Now this will achieve the desired behavior:

time_500Hz[time_500Hz %in% time_10Hz]
##  [1] 0.0 0.1 0.2 0.3 0.4 0.5 0.6 0.7 0.8 0.9 1.0 1.1 1.2 1.3 1.4 1.5 1.6
## [18] 1.7 1.8 1.9 2.0 2.1 2.2 2.3 2.4 2.5 2.6 2.7 2.8 2.9 3.0 3.1 3.2 3.3
## [35] 3.4 3.5 3.6 3.7 3.8 3.9 4.0 4.1 4.2 4.3 4.4 4.5 4.6 4.7 4.8 4.9 5.0

So just try to be mindful and never test for exact matches with == or %in% unless you are comparing integers or characters.
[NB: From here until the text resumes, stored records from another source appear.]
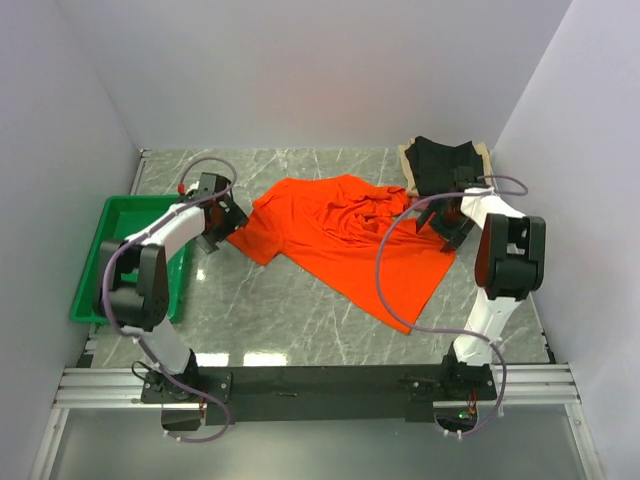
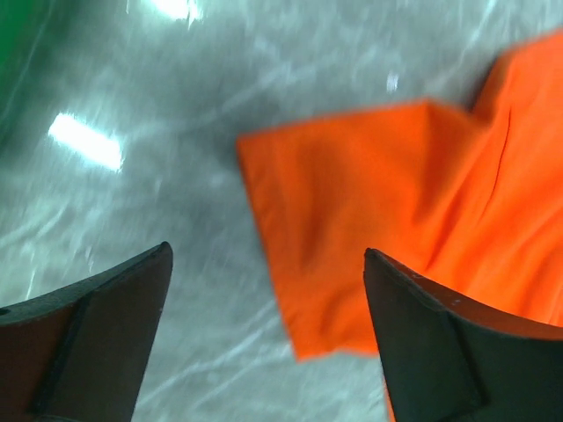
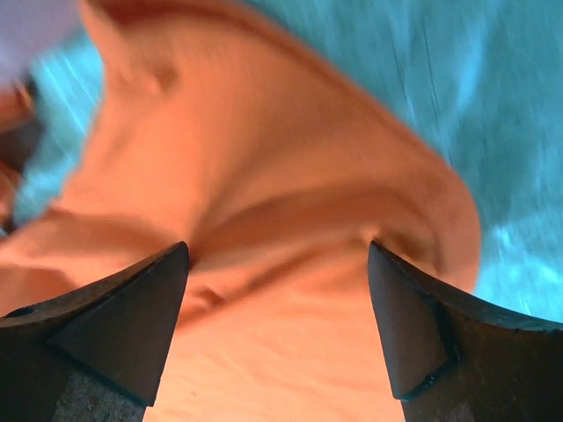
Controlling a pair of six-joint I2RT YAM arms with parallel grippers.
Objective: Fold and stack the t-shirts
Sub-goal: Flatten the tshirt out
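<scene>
A large orange t-shirt lies rumpled and unfolded across the middle of the table. My left gripper hovers open over the shirt's left sleeve. The sleeve corner sits on the table between the spread fingers, and nothing is gripped. My right gripper is at the shirt's right edge, open, its fingertips wide apart just above wrinkled orange cloth. A folded black t-shirt rests on a beige one at the back right.
A green plastic tray stands at the left edge, close to my left arm, and its corner shows as a green blur. White walls close in on both sides and at the back. Grey marble tabletop shows in front of the shirt.
</scene>
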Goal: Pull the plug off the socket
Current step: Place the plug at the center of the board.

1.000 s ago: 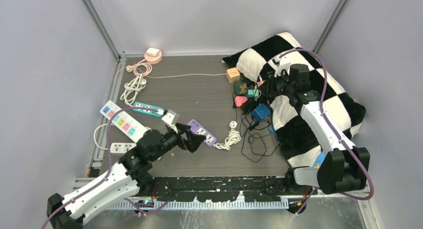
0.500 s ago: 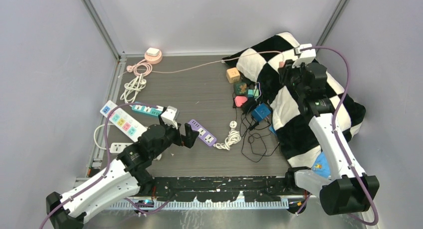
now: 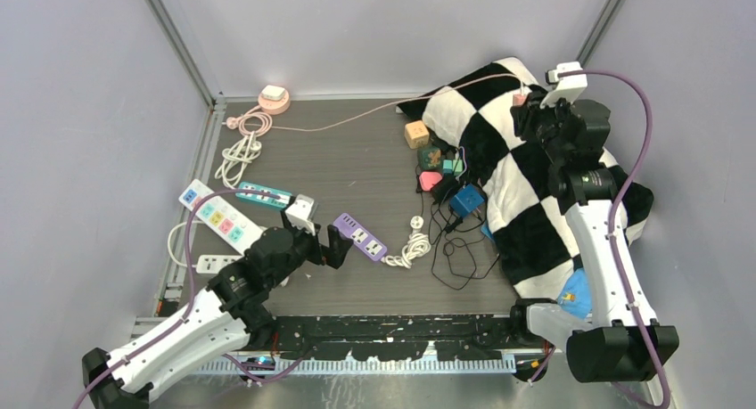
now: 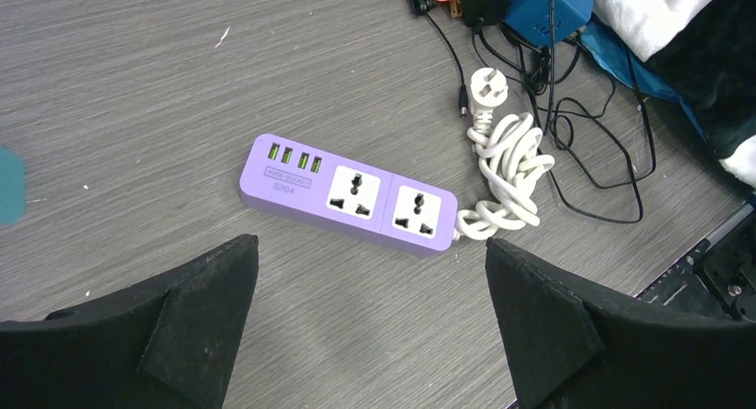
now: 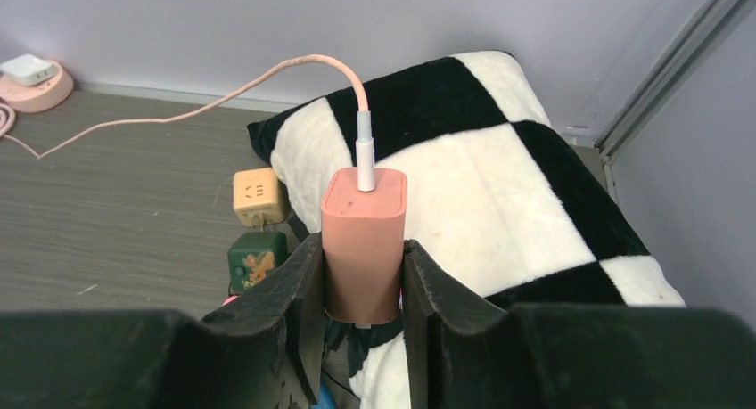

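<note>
— Where's the pink plug [image 5: 364, 240]?

— Between the fingers of the right gripper [image 5: 363, 259], upright, one finger pressed on each side. It is up over the checkered pillow [image 5: 499, 186] at the far right corner of the worktop [image 3: 357, 159]. Its lower end is hidden between the fingers.

— And its lead?

— The pink cable [image 5: 267, 79] leaves the top of the plug through a white connector, arches over and runs along the far edge to the round pink base [image 5: 36, 81] in the far left corner.

— What lies under that arm?

— Just beside the pillow's left edge, a yellow adapter [image 5: 256, 195] and a green adapter [image 5: 256, 257], close together. Nearer the front there is a blue cube [image 3: 466, 200] among black wires [image 4: 571, 115].

— The other arm?

— The left gripper [image 4: 370, 249] has its jaws spread wide and grips nothing. It hangs over the near left part of the worktop, above a purple power strip [image 4: 348, 193] that lies flat with both sockets bare. A white cord [image 4: 506, 173], bundled up, trails from the strip's right end. Other strips lie along the left edge, a white strip with coloured sockets [image 3: 218, 215] and a teal strip [image 3: 265, 194] among them.
</note>
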`<state>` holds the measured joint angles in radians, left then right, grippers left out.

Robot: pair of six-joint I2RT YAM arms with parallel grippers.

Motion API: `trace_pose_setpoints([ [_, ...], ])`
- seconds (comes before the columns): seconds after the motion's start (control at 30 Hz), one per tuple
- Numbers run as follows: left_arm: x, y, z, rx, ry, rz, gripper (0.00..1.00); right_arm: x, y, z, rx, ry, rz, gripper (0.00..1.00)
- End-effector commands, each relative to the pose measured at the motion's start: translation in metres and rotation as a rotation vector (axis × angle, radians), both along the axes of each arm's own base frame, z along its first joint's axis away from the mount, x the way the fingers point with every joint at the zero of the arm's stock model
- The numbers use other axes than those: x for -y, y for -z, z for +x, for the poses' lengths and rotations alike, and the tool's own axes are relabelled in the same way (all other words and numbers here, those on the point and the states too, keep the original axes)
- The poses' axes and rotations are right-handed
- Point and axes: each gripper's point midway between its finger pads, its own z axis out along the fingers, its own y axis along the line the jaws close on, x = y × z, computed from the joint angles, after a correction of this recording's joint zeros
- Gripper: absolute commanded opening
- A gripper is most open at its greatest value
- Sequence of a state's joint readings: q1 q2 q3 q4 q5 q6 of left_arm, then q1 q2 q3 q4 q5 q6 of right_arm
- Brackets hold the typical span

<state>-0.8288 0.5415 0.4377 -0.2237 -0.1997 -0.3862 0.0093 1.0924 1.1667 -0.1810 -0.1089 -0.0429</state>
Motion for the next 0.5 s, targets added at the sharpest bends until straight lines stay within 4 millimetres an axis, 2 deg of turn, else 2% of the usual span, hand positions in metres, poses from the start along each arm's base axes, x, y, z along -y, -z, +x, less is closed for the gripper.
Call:
trace_pose_setpoints([
  [0.0, -0.001, -0.005, 0.002, 0.017, -0.012, -0.028, 1.00, -0.021, -0.017, -0.015, 0.016, -0.166, -0.031, 0.01],
  [0.13, 0.003, 0.002, 0.000, 0.000, 0.003, -0.035, 1.00, -0.061, 0.042, -0.015, -0.179, -0.426, 0.010, 0.07],
  [0.27, 0.004, 0.007, -0.002, -0.009, 0.008, -0.058, 1.00, -0.069, 0.107, -0.002, -0.408, -0.477, 0.035, 0.07],
  [0.33, 0.005, 0.008, -0.003, -0.007, 0.007, -0.075, 1.00, -0.083, 0.134, 0.004, -0.480, -0.499, 0.027, 0.05],
  [0.47, 0.005, 0.013, -0.004, -0.013, 0.001, -0.106, 1.00, -0.083, 0.164, 0.022, -0.533, -0.433, -0.004, 0.05],
])
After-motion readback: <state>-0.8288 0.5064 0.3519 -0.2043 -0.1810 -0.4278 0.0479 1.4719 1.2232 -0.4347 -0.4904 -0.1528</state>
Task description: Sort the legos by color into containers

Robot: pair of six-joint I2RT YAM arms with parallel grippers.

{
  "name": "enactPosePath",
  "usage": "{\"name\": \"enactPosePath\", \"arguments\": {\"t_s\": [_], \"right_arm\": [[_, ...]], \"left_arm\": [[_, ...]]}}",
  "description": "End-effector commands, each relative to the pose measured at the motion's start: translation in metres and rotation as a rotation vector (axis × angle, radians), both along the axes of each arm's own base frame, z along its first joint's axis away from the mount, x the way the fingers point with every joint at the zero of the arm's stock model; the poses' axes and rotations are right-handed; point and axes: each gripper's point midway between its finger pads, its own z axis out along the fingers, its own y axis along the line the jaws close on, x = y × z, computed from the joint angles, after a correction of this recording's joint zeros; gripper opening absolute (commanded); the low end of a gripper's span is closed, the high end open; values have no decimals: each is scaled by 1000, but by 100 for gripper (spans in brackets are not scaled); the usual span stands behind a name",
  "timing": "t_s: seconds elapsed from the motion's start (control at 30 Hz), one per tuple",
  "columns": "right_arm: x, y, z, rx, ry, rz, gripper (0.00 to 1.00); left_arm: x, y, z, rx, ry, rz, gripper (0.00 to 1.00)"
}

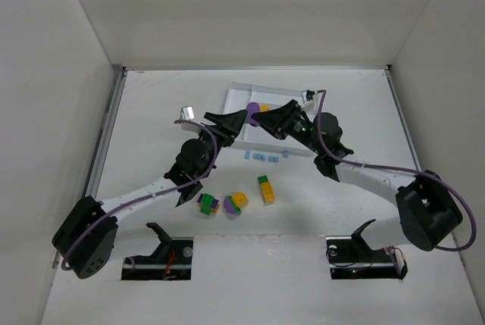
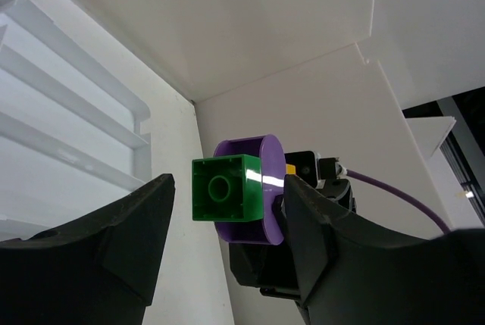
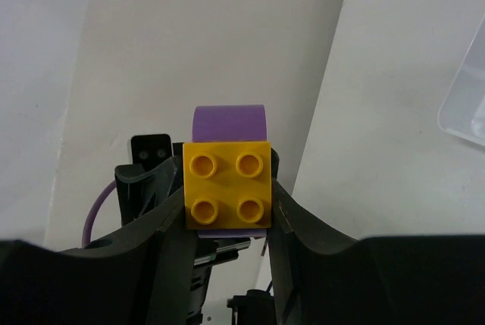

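Note:
A clump of legos hangs above the table by the white tray (image 1: 284, 96): a green brick (image 2: 227, 187), a round purple piece (image 2: 269, 215) and a yellow brick (image 3: 227, 185) stuck together. My right gripper (image 3: 227, 205) is shut on the yellow brick, one finger on each side. My left gripper (image 2: 227, 215) straddles the green end with its jaws open. Its right finger lies against the purple piece and its left finger stands clear of the green brick. From above, both grippers (image 1: 241, 118) (image 1: 260, 119) meet nose to nose at the purple piece (image 1: 252, 110).
On the table lie a row of pale blue bricks (image 1: 261, 157), a green-and-yellow stack (image 1: 266, 188) and two mixed clumps (image 1: 208, 204) (image 1: 236, 204). The tray's ribbed compartments (image 2: 68, 113) are left of my left gripper. White walls enclose the table.

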Motion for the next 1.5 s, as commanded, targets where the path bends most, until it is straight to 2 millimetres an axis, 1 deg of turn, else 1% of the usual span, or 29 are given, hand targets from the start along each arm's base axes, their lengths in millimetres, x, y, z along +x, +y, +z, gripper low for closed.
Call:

Use dplyr’s near instead of ==, and use a function like the one I wrote above to replace %in%.


  1. Actually, this is the way most of us learn to program: through “exploratory learning” rather than “direct instruction”. Felienne Hermans gave a fantastic keynote at the last rstudio::conf on this topic, and she makes a pretty convincing case against just leaving students to construct programming knowledge on their own.